Activity. Nothing but the line containing "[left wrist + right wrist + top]" and the lines that follow it to the end of the material below should appear in the answer, each copied exactly.

------------

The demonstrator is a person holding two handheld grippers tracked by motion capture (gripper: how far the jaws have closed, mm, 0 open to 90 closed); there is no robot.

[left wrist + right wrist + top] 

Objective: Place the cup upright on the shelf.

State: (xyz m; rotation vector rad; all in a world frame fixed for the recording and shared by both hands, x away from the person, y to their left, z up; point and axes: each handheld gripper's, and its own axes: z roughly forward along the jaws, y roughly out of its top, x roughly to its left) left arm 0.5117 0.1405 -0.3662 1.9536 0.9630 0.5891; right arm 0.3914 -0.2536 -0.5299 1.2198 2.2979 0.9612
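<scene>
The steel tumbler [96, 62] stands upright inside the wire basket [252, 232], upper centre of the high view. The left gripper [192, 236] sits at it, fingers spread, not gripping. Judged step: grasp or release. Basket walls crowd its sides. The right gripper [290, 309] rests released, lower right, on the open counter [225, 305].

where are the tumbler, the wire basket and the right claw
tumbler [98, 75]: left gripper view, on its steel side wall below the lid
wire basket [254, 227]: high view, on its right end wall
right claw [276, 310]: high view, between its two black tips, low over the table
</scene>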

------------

Response for this exercise.
[left wrist + right wrist + top] 

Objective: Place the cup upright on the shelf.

State: (xyz m; rotation vector rad; all in a world frame fixed for the recording and shared by both hands, x away from the person, y to their left, z up; point and axes: each handheld gripper's, and its own axes: z roughly forward along the jaws, y roughly out of its top, x roughly to its left) left arm 0.5117 0.1405 -0.3662 1.9536 0.9630 0.5891; right arm 0.3914 -0.2536 -0.5299 1.2198 2.2979 0.9612
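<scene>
The steel tumbler [96, 62] stands upright inside the wire basket [252, 232], upper centre of the high view. The left gripper [192, 236] sits at it, fingers spread, not gripping. Judged step: grasp or release. Basket walls crowd its sides. The right gripper [290, 309] rests released, lower right, on the open counter [225, 305].

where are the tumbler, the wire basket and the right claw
tumbler [98, 75]: left gripper view, on its steel side wall below the lid
wire basket [254, 227]: high view, on its right end wall
right claw [276, 310]: high view, between its two black tips, low over the table
</scene>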

That completes the response to the exercise.